From Bugzilla Helper: User-Agent: Mozilla/5.0 (X11; U; Linux x86_64; en-US; rv:1.7.8) Gecko/20050512 Fedora/1.0.4-2 Firefox/1.0.4 Description of problem: Given a raid 1 /boot, grub refuses to install itself within the same session to more than one member of the same raid 1 device. Consider: md5 : active raid1 sdb5[1] sda5[2] hda5[0] hd0 maps to hda, hd1 to sda and hd2 to sdb. # grub root (hd0,5) setup (hd0,5) setup (hd1,5) setup (hd2,5) If I run the four commands above in the same grub session, the last two fail with errors such as: Running "install /grub/stage1 d (hd1,5) /grub/stage2 p /grub/grub.conf "... failed Error 16: Inconsistent filesystem structure If, however, I quit grub after every successful setup command, then no such error arises. I don't see any errors returned by the syscalls issued by grub, with strace. Is grub actually performing some legitimate test, and the buffer-flushing ioctls it issues before exiting manage to remove whatever inconsistency it would find there otherwise, or is it a bug that it finds an inconsistency? FWIW, the problem happens not only when grub is started within Linux, but also when the commands are issued from the boot loader environment, so I suspect the latter. Same problem if I use install directly, instead of setup. Version-Release number of selected component (if applicable): How reproducible: Always Steps to Reproduce: 1.Create two partitions in two disks, at the exact same positions 2.Create a raid 1 device out of them 3.Attempt to install grub on both of them, while the raid device is running Actual Results: Inconsistent filesystem detected for any device other than the first to have setup run on it. Expected Results: It works with FC3's grub. Additional info:
This still happens in today's rawhide, and actually causes grub to fail to install on all but the first disk containing RAID 1 members of /boot.

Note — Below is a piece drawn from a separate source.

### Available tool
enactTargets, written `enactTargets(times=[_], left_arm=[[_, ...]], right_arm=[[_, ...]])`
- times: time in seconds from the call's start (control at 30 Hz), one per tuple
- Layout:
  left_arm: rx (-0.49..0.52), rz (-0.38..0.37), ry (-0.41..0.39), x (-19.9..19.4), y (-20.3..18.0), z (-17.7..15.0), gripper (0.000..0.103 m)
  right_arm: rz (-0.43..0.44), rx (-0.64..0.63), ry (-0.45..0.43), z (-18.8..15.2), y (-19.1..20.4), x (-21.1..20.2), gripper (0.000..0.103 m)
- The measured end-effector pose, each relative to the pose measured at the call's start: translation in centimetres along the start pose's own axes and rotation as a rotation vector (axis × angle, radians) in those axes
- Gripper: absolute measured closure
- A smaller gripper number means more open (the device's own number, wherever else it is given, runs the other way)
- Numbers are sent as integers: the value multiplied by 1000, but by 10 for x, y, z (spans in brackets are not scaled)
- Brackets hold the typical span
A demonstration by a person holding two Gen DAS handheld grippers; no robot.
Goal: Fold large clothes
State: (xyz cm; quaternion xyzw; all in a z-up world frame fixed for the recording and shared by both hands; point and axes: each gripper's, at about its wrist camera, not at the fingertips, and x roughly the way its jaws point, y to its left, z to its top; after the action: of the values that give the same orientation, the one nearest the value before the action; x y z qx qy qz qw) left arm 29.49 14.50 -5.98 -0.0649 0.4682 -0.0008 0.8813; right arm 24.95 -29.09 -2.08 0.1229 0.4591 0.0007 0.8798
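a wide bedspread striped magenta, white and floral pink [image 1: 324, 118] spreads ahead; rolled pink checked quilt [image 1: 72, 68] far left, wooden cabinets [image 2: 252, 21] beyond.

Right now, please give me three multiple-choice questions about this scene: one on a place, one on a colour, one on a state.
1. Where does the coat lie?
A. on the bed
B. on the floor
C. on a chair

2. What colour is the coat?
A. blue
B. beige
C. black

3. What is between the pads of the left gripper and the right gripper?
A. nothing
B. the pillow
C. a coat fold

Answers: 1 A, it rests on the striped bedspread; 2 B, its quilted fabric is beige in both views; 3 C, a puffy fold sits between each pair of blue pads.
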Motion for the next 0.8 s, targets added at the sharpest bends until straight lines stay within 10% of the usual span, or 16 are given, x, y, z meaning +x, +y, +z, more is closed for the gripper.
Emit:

The `Inconsistent filesystem structure´ error still occurs in today's rawhide, and it still causes grub to fail to install correctly on RAIDed /boots.
This appears to be a user error -- you need to "sync" in between the setup calls, which effectively means running grub 3 times. Also, you need to specify "root" for the same drive as "setup" if you want this to work correctly. The respective commands to run in grub are: root (hd0,5) setup (hd0,5) quit root (hd1,5) setup (hd1,5) quit root (hd2,5) setup (hd2,5) quit
Make it anaconda/grubby/booty/whatever error, then, cause I see this on one of the VTs during installation. Now how do you sync when you're on the grub *boot* prompt (i.e., no underlying OS). The same problem is present there, are you *sure* it's not just a regression/bug? It worked with earlier versions of grub, and it still does if I use them with current kernels.

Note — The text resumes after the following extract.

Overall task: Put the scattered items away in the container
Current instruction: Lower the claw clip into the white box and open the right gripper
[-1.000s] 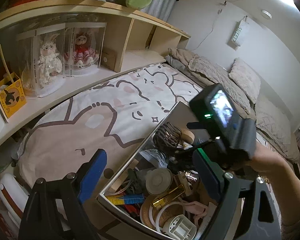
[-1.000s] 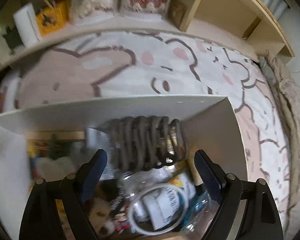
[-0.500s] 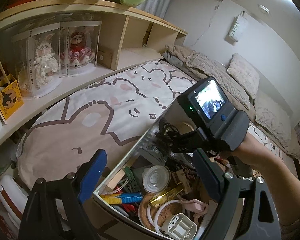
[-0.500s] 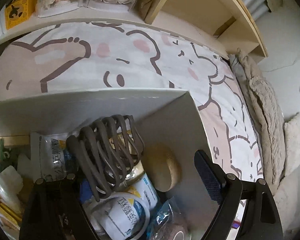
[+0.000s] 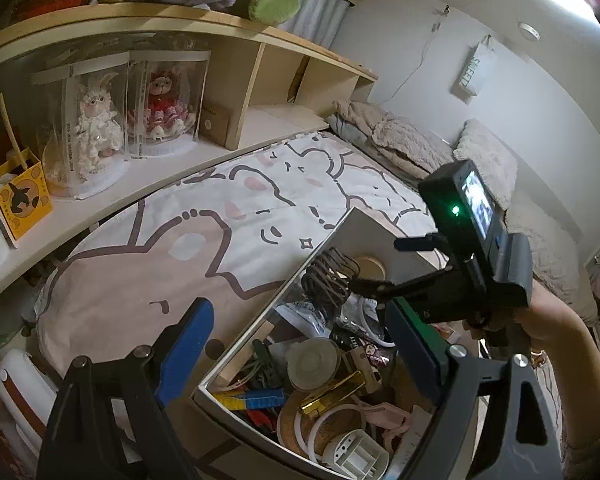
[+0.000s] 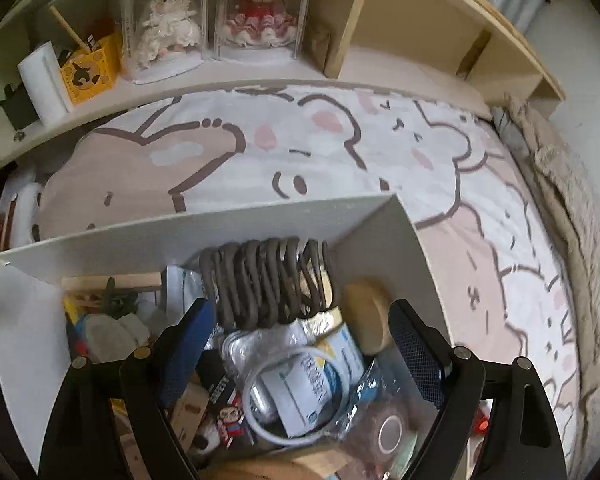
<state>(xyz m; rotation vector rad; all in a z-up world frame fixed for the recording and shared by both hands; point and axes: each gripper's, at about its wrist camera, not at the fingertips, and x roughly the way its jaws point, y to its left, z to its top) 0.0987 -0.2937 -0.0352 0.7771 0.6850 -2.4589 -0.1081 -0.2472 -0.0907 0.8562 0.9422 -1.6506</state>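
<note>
The right gripper [image 6: 300, 344] is spread wide over the far end of the box [image 6: 260, 228] on the bed [image 6: 340, 148], holding nothing; the dark hair claw [image 6: 268, 284] lies in the box just beyond its fingers. The left gripper [image 5: 300, 352] is also spread, empty, straddling the box's left wall.

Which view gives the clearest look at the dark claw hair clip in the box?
The right wrist view: the hair clip sits near centre, unobstructed, every curved tooth visible, lying on the clutter near the box's far wall. In the left wrist view the hair clip is smaller, and the right gripper's finger crosses it.
</note>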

Huh, you're installing the bootloader at the boot prompt? How are you doing that, and what do you expect it to accomplish?
I *could* install the bootloader at the boot prompt. I often do that to overcome the anaconda misfeature that stops me from using a raid 1 /boot without messing with the MBR of the corresponding disks. So I boot up with the corrupted MBR, reinstall grub on all of the raid replicas, chainload the image that should have been left alone in the MBR and then re-install grub on the MBR. But that's beside the point, isn't it? The problem is that either anaconda is relying on a grub feature that is broken, or anaconda needs fixing to not rely on that no-longer-supported feature. It currently fails to set up booting from all but the first replica of a raid 1 because of the symtoms described in this bug report. Since this behavior used to be supported and no longer is, I believe it's a regression, not a removed feature. If it were a new (mis)feature, the error message would probably make sense, but it doesn't.
Are you really saying that our installer's failure to install the boot loader correctly when /boot is in RAID 1, as in comment #5, is not a bug? I suppose you closed this by mistake.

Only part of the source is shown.